Mr Truss, Acting Prime Minister while Tony Abbott is overseas, said the Coalition took its responsibilities seriously and would get on with the job of delivering what was important for Australia. He said other parties could worry about themselves. 
Asked if Mr Palmer's Palmer United Party was just a “flash in the pan”, he said there had always been independent parties. 
“We have had plenty of saviours in the past, like Pauline Hanson and Bob Katter.

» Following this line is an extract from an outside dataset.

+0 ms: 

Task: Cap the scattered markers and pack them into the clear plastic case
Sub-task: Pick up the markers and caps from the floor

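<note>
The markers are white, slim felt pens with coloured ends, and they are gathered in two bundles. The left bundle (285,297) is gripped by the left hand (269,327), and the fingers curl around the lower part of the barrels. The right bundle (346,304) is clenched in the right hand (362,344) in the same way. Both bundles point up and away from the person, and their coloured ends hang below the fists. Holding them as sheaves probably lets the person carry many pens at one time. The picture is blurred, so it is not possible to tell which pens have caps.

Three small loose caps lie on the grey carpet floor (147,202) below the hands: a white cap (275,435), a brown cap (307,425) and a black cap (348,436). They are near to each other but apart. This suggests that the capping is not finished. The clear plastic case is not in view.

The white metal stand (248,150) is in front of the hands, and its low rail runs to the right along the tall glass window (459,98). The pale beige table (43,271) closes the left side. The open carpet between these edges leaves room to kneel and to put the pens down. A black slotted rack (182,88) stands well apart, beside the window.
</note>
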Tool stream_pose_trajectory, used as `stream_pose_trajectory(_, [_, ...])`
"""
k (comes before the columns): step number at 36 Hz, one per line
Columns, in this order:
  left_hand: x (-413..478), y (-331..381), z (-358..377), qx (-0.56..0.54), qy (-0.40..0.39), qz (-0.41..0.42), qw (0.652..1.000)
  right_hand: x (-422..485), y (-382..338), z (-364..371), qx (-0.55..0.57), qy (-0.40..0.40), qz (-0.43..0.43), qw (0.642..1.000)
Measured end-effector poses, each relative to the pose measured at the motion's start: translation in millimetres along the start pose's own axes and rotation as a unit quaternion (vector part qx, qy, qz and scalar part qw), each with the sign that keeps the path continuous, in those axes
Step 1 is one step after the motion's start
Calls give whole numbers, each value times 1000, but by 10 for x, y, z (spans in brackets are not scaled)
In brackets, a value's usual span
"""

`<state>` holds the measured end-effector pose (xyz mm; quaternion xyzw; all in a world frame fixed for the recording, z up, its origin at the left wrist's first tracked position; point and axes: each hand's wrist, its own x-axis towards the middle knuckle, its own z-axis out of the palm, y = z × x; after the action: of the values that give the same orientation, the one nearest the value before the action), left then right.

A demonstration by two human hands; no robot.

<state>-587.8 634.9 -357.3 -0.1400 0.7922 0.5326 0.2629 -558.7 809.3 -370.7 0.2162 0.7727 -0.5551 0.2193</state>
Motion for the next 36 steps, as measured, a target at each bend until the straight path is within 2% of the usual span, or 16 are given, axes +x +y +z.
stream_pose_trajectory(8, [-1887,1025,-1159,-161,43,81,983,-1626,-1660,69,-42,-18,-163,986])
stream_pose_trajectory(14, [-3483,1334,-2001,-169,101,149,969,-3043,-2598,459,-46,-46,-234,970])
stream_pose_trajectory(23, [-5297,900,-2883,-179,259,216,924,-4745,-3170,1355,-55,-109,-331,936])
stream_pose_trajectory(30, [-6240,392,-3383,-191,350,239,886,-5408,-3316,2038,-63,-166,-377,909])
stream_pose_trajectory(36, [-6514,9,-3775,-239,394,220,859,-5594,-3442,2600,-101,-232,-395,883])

They all made a little bit of an impact for a while,” he told reporters at the NSW Nationals conference in Queanbeyan. 
Mr Palmer was a big winner at the 2013 federal election, gaining his own seat and three Senate spots.  Ms Hanson roared on to the Australian political landscape in 1996 but was only in federal parliament for a single term. 
Despite big predictions, the vote for the Katter's Australian Party of Mr Katter, a longtime Queensland-based MP, was disappointing at the last election, and Mr Katter's personal vote slumped. 
Mr Truss said there was always a protest vote.  “Sometimes these people will gain support from that element,” he said.  “Those who throw away their vote in some kind of protest are in fact ignoring their obligations to their democracy but also putting their country at risk.”
It is a curious claim that voters have an obligation to democracy that requires them to support their established ruling class.  It is downright bizarre to then go on to claim that failure to do so puts the country at risk.  Of what???
The risk is not to the nation but to the governing triumvirate.  Wazza, like so many other politicians, tends to confuse his own party’s interest with the national interest.
Truss’s problem will not end with the demise of PUP; the vote for Clive is only the symptom of a much bigger issue for the LNP and other majors.  The real problem is that around a quarter of the electorate has had a gutful of the dithering, spendthrift major parties and want someone else to do the job.
Palmer is offering little other than another populist party competing for the ground already covered by the Liberal/ Labor/Greens cartel, but as a policy free zone.  His only appeal to the electorate is that he is not LNP, Labor, or Greens.